Problem details
Beneath this line sits some data. Return only its lines from the one holding "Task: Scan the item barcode" through the one holding "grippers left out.", inclusive, exactly, with the images removed.

[Data entries]
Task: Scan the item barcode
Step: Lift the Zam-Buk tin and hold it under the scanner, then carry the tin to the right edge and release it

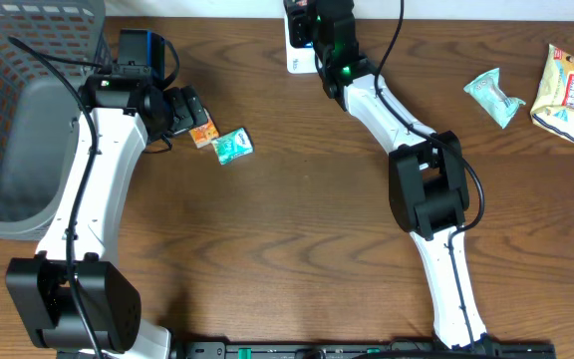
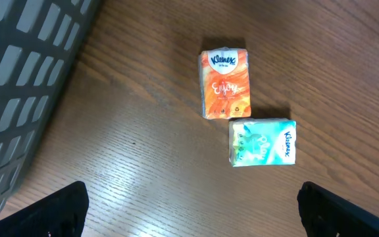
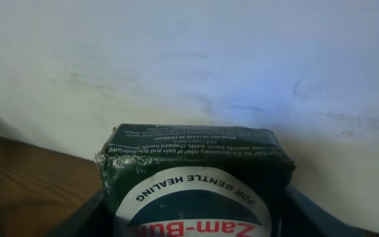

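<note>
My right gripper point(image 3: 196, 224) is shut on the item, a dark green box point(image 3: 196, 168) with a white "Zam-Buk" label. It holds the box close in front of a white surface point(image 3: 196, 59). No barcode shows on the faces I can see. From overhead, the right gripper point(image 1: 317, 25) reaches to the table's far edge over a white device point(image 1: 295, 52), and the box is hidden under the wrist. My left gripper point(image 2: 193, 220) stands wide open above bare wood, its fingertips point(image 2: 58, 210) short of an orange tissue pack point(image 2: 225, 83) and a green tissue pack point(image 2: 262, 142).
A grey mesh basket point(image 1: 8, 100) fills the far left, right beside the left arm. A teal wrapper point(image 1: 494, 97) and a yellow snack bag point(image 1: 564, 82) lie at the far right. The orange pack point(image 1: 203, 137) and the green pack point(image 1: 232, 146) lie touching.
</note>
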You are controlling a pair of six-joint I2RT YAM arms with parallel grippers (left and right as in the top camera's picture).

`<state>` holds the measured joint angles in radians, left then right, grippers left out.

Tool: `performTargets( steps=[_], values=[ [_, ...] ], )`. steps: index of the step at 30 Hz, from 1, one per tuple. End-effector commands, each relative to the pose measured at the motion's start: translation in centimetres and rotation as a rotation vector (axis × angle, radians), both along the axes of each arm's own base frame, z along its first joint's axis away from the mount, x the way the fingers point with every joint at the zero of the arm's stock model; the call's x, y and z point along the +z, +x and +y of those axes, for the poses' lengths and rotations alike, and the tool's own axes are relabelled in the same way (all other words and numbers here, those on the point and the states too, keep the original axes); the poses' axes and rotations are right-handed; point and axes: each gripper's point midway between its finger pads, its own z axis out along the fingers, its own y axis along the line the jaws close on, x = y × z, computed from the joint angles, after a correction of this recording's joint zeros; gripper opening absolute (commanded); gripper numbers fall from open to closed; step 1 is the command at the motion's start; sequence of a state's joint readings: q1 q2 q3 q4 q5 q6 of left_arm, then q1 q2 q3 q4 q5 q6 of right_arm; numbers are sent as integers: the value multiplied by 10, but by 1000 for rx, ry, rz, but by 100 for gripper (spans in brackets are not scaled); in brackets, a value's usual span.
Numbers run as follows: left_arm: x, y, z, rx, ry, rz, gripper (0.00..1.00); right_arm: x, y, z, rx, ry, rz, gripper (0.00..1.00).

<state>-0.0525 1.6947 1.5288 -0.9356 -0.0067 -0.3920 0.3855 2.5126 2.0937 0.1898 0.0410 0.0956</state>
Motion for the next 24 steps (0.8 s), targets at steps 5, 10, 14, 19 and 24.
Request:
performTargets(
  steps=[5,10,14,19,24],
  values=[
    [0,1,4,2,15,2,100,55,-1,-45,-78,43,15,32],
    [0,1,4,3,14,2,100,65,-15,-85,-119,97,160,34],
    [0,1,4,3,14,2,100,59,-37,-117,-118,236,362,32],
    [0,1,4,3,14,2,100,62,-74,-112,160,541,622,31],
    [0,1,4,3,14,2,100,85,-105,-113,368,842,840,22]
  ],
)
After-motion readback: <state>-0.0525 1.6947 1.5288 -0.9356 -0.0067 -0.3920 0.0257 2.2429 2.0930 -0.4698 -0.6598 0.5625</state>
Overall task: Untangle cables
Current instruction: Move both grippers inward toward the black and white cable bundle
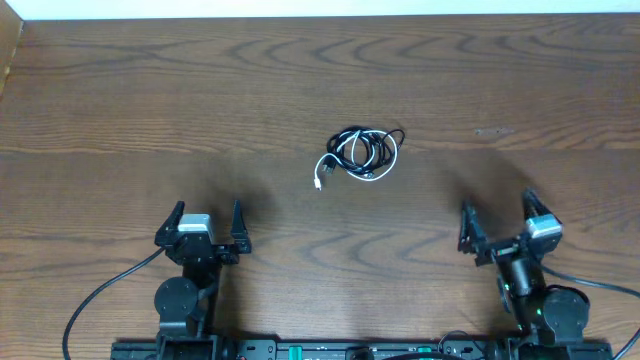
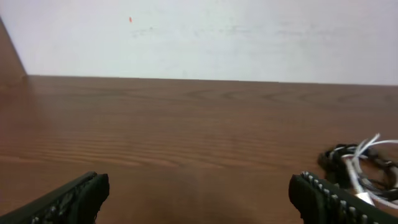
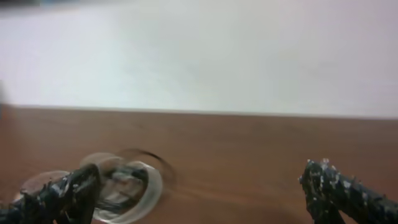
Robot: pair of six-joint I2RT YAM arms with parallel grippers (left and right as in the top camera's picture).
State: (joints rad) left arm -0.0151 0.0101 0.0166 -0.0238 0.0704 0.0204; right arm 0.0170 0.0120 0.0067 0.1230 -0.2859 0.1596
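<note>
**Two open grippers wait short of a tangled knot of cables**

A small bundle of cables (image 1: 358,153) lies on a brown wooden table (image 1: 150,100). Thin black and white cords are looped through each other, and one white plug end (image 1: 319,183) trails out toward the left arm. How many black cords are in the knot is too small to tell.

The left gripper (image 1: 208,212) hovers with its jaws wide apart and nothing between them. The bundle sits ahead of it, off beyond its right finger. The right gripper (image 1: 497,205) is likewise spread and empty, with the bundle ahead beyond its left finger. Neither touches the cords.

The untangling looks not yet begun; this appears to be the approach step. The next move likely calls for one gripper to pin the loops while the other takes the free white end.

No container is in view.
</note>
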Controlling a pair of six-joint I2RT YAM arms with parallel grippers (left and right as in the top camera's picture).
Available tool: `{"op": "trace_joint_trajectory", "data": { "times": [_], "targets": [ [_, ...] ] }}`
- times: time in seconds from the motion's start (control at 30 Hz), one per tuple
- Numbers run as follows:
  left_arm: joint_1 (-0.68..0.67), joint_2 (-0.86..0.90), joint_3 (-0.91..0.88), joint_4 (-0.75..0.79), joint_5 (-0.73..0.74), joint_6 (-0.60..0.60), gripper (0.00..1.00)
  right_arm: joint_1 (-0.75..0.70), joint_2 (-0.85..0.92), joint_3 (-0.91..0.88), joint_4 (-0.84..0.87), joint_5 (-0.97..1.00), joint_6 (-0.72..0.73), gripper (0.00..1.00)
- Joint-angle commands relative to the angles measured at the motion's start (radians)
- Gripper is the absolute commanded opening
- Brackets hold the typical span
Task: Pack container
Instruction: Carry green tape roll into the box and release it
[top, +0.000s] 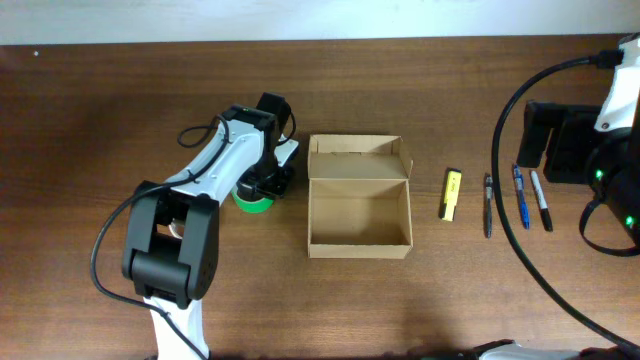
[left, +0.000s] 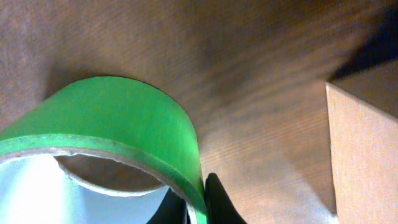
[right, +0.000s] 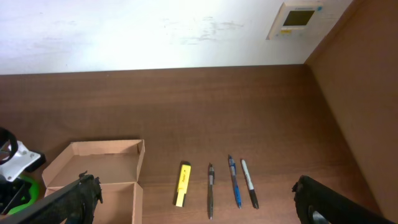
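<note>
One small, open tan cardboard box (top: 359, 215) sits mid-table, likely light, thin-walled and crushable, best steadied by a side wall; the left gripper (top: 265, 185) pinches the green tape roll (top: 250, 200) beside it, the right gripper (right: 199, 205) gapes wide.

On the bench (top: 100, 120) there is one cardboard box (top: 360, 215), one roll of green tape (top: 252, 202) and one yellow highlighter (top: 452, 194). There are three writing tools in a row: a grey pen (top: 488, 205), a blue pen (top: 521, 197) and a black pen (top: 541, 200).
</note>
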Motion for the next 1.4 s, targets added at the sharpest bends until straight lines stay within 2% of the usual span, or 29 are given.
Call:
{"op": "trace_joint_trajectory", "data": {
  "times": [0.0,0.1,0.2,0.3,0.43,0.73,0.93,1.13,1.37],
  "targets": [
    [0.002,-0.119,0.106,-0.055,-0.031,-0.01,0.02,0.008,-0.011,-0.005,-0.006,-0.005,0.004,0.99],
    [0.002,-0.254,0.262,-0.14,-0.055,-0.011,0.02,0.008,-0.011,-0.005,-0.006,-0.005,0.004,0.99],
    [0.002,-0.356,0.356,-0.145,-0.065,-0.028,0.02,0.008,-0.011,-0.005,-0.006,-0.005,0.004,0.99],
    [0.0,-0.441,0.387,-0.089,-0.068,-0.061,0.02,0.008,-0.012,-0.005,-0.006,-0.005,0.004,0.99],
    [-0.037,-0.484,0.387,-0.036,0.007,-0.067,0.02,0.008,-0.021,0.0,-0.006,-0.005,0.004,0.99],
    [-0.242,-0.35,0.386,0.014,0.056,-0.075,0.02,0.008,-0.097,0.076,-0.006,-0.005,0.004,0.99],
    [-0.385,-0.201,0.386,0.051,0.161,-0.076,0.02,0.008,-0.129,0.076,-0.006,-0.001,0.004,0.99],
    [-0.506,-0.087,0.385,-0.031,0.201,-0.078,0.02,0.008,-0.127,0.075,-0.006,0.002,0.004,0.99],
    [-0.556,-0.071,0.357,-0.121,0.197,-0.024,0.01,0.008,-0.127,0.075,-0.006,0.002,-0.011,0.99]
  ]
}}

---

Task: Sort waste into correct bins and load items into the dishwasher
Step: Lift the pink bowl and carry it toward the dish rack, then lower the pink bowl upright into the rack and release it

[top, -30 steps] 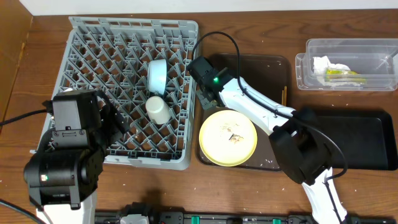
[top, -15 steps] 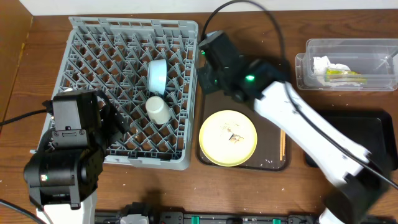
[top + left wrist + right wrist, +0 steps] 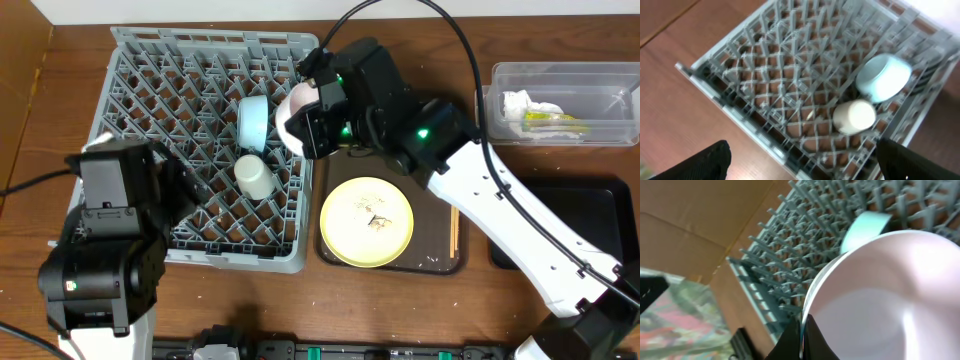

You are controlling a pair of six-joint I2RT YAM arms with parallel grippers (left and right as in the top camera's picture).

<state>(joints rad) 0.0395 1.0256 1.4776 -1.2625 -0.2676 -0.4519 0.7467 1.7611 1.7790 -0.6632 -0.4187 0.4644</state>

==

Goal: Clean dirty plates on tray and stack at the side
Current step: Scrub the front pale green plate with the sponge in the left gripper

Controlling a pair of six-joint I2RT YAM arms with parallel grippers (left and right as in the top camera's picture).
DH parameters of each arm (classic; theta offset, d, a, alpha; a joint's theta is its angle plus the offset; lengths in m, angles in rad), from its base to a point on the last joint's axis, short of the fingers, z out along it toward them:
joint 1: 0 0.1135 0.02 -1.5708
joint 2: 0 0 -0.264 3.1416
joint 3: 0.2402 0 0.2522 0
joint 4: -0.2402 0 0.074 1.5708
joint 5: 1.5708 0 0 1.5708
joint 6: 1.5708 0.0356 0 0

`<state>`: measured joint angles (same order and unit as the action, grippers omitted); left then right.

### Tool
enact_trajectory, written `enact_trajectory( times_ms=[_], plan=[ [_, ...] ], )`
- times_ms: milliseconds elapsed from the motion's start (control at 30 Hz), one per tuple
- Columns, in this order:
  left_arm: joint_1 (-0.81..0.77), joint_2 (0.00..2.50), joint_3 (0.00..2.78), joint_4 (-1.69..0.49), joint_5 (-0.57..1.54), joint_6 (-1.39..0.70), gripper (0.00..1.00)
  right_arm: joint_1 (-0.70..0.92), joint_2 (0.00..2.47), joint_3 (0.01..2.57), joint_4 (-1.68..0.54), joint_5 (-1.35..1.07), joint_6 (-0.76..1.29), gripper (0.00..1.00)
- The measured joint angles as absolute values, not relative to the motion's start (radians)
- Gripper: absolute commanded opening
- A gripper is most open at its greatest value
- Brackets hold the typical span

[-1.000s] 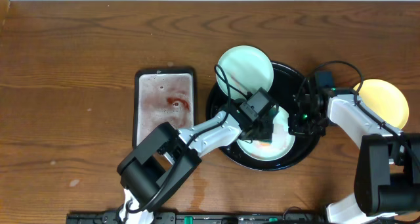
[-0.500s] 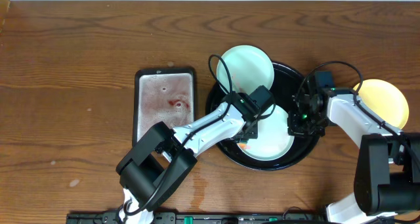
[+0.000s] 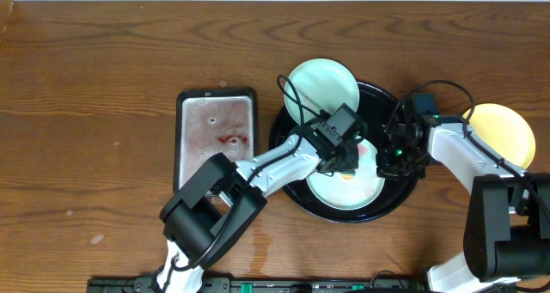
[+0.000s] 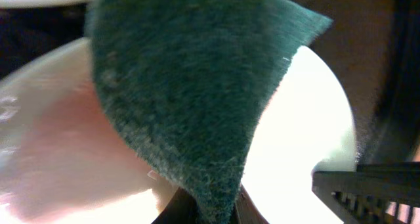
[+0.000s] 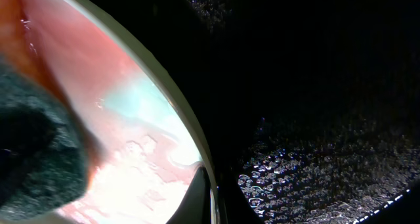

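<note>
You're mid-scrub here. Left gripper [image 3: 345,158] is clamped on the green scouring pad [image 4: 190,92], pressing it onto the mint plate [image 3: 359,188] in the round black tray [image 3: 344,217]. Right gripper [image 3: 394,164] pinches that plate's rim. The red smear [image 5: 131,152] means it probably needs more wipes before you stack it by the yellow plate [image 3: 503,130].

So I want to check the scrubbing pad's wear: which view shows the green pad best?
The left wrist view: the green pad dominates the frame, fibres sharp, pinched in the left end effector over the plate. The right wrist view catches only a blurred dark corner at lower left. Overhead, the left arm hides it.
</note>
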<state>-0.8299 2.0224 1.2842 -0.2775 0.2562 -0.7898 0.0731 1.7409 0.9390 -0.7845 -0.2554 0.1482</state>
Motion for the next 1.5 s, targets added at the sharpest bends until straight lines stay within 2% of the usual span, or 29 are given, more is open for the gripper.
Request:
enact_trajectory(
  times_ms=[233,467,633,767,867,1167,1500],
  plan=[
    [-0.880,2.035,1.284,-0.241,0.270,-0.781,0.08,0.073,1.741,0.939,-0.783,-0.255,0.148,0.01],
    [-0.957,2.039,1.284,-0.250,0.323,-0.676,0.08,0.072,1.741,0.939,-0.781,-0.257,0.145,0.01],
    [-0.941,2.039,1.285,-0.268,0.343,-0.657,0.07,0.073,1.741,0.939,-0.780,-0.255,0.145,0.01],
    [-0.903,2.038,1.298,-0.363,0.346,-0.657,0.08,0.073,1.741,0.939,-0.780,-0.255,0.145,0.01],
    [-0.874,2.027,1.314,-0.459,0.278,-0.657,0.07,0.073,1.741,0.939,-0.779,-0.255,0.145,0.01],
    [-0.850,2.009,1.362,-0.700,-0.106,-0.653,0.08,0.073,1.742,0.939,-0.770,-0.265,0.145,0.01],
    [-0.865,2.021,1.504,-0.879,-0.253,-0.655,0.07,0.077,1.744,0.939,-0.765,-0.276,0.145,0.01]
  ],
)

Response
Task: Scan the item barcode
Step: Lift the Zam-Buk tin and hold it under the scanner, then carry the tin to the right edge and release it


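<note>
My right gripper point(image 3: 196, 224) is shut on the item, a dark green box point(image 3: 196, 168) with a white "Zam-Buk" label. It holds the box close in front of a white surface point(image 3: 196, 59). No barcode shows on the faces I can see. From overhead, the right gripper point(image 1: 317, 25) reaches to the table's far edge over a white device point(image 1: 295, 52), and the box is hidden under the wrist. My left gripper point(image 2: 193, 220) stands wide open above bare wood, its fingertips point(image 2: 58, 210) short of an orange tissue pack point(image 2: 225, 83) and a green tissue pack point(image 2: 262, 142).
A grey mesh basket point(image 1: 8, 100) fills the far left, right beside the left arm. A teal wrapper point(image 1: 494, 97) and a yellow snack bag point(image 1: 564, 82) lie at the far right. The orange pack point(image 1: 203, 137) and the green pack point(image 1: 232, 146) lie touching.
</note>
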You are controlling a pair of six-joint I2RT YAM arms with parallel grippers (left and right as in the top camera's picture).

`<state>` holds the measured joint angles in radians, left then right, grippers left out.

The required output has been supplied.